From the Publisher’s Desk
A Look at Fire Engineering Volume 1, Number 1
We have been on a nostalgia kick lately— fire nostalgia that is—and for a good reason. In just two years from now Fire Engineering will be celebrating its 100th anniversary and there will be a hot time in the old town that year as far as we’re concerned.
Our nostalgia, of course, took us back to Volume 1, Number 1 of Fire Engineering (then called the National Fireman’s Journal). The opening column on the first page of this issue carried a 36-line poem called “The Fire Last Night,” which pretty much told in its opening lines what the fire service and the new magazine were all about:
The alarm flashed over the wire:
The quick horses sprang
To their places and—clang!
The steamers rolled off to the fire.
The poem sounds corny now, but it must have made a hit with the new readers because the first column of the front page of succeeding issues also started with spirited poetry like “The fight is o’er, the desperate battle done…”

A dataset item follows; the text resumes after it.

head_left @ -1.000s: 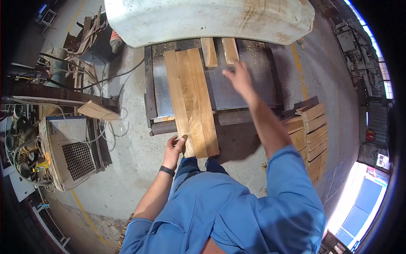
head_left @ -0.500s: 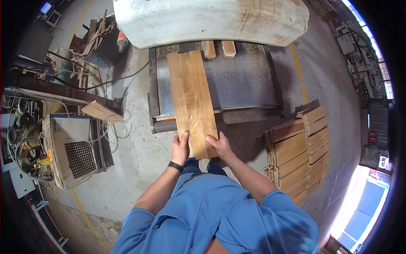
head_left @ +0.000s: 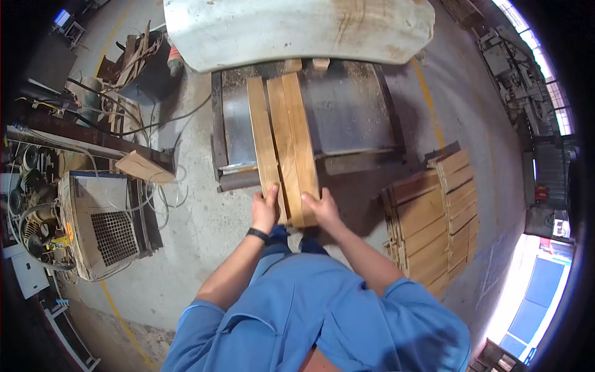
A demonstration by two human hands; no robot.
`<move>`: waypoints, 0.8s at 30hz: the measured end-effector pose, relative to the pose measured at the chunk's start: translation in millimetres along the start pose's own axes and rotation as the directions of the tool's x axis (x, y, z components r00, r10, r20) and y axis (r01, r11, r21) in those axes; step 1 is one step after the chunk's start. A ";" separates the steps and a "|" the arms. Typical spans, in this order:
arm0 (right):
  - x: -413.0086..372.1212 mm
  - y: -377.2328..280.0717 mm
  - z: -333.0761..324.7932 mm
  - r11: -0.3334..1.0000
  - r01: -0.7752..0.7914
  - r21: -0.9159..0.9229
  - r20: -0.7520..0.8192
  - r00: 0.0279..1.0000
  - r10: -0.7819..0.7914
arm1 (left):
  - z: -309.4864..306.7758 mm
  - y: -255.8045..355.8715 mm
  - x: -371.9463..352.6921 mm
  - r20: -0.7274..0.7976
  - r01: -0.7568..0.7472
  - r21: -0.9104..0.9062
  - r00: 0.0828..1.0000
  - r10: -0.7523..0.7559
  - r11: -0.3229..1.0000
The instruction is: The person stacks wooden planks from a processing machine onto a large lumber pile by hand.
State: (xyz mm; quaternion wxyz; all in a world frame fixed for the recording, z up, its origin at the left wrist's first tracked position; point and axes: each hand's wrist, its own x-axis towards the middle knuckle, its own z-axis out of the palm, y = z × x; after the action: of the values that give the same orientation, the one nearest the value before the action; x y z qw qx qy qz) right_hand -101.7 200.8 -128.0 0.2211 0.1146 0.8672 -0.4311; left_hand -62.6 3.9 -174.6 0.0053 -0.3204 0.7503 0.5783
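Observation:
Three long wooden boards lie side by side, their far ends over the metal machine bed (head_left: 353,118) and their near ends in my hands. My left hand (head_left: 265,211) grips the left board (head_left: 263,133), thumb on top. My right hand (head_left: 322,208) holds the near end of the right boards (head_left: 291,136), thumb on the upper face. A dark narrow gap runs between the left board and the other two, which touch each other. The fingers beneath the boards are hidden.
Beyond the bed is a large pale machine cover (head_left: 297,31), with two short wood ends (head_left: 320,64) at its edge. Stacked boards (head_left: 431,214) stand at the right. At the left are a caged machine (head_left: 102,223), hoses, a beam and a scrap bin (head_left: 145,80).
A gap has opened between the left board and the other two. The short wood pieces by the cover now show less of their length.

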 end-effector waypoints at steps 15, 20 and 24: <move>48.7 83.7 -42.9 0.872 -0.078 0.483 0.139 0.990 0.011 | -59.3 -0.6 -9.4 0.092 0.174 -0.176 0.983 -0.160 0.969; 67.5 70.4 -63.5 0.999 -0.048 -0.012 -0.128 0.991 0.046 | -58.7 -3.7 1.1 0.081 0.114 -0.265 0.992 -0.095 0.958; 43.9 13.1 -102.8 0.986 -0.128 -0.103 -0.267 0.959 0.096 | -81.8 31.0 4.5 -0.036 -0.068 0.010 0.997 0.068 0.998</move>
State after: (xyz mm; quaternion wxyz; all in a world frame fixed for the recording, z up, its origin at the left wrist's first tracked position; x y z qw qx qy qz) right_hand -164.3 291.1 -103.8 0.1355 0.2061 0.9051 -0.3464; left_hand -51.6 -65.6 -122.4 -0.0266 -0.3049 0.7632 0.5691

The Fireman’s Journal, incidentally, was a weekly, published every Saturday at five cents per copy. “Random Sparks” was the title of an unsigned column published in the early issues of the National Fireman’s Journal. It carried brief notices of fires, personalities, news, apparatus deliveries and what have you. Typical of the weekly entries were:
“The Albany boys are packing their hydrants with sawdust.” (No explanation.)

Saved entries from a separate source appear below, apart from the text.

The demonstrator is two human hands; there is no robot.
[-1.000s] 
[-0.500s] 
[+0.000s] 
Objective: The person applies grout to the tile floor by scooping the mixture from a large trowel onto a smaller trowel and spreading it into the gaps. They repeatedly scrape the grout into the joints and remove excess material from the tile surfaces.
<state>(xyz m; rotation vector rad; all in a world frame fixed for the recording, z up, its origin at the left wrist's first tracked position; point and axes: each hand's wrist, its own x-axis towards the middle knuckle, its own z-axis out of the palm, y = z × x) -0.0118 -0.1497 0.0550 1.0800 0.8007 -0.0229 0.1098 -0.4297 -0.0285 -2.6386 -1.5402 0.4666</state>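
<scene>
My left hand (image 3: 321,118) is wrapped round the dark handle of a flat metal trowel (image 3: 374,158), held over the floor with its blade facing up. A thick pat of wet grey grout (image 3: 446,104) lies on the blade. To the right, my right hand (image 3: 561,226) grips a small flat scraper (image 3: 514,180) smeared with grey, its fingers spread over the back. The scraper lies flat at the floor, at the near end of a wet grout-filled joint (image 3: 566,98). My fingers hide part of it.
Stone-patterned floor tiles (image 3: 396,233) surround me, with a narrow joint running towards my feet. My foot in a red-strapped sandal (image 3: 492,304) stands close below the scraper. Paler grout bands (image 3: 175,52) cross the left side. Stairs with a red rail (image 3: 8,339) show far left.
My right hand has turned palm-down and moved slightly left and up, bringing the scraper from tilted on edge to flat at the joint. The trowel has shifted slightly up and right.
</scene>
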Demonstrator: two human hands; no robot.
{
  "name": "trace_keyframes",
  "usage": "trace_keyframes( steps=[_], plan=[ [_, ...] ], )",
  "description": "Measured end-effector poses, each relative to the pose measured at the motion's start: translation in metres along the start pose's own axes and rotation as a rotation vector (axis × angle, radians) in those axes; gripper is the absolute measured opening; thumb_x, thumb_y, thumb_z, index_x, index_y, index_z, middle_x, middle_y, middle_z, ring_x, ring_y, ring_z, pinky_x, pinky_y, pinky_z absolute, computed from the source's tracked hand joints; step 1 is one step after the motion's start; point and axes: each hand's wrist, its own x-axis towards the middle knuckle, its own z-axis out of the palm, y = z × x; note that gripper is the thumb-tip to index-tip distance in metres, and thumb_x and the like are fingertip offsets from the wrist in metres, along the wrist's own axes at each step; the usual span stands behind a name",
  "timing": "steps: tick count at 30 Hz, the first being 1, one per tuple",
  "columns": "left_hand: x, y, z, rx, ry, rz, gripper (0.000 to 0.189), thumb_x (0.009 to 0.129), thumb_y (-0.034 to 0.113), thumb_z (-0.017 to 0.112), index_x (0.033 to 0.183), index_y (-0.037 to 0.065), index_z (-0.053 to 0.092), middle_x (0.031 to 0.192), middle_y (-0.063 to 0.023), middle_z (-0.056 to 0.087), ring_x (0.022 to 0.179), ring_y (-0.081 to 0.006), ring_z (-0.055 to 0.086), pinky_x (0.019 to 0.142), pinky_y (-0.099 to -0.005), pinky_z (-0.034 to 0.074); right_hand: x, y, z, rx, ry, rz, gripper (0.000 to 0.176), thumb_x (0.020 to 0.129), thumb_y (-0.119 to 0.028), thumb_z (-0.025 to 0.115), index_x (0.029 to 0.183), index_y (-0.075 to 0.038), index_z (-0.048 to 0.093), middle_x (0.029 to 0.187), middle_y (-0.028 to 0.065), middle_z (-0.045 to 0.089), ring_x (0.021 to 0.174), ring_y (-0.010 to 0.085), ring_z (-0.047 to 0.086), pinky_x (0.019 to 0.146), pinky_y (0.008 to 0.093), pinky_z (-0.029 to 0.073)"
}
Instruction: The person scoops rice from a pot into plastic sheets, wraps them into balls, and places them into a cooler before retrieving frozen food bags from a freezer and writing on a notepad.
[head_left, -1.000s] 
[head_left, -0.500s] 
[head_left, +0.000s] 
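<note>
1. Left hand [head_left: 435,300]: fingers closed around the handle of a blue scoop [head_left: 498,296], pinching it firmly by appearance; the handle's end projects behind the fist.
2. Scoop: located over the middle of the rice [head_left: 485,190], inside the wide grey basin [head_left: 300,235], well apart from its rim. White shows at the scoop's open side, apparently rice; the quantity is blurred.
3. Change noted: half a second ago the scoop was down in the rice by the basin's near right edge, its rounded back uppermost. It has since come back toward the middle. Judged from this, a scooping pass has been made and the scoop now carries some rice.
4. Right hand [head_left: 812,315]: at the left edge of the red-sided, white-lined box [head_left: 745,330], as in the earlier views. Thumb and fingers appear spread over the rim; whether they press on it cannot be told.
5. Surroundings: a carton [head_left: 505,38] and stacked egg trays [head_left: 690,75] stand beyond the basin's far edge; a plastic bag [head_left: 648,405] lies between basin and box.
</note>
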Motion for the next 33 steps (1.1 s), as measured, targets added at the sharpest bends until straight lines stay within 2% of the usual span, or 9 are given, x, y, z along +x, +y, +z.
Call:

“A couple of firemen in Kingston, N.Y., walked around their engine house for nine hours for a bet of a glass of lager.”
“The temperance fever has reached Newburgh, N.Y. Nearly forty members of the fire department signed the pledge last week under the preaching of J. T. Doutney, the reformer.”
There were other notable entries in the first issue of what was to become Fire Engineering, but not so strangely that first issue bears a lot of resemblance to the one you have in your hand.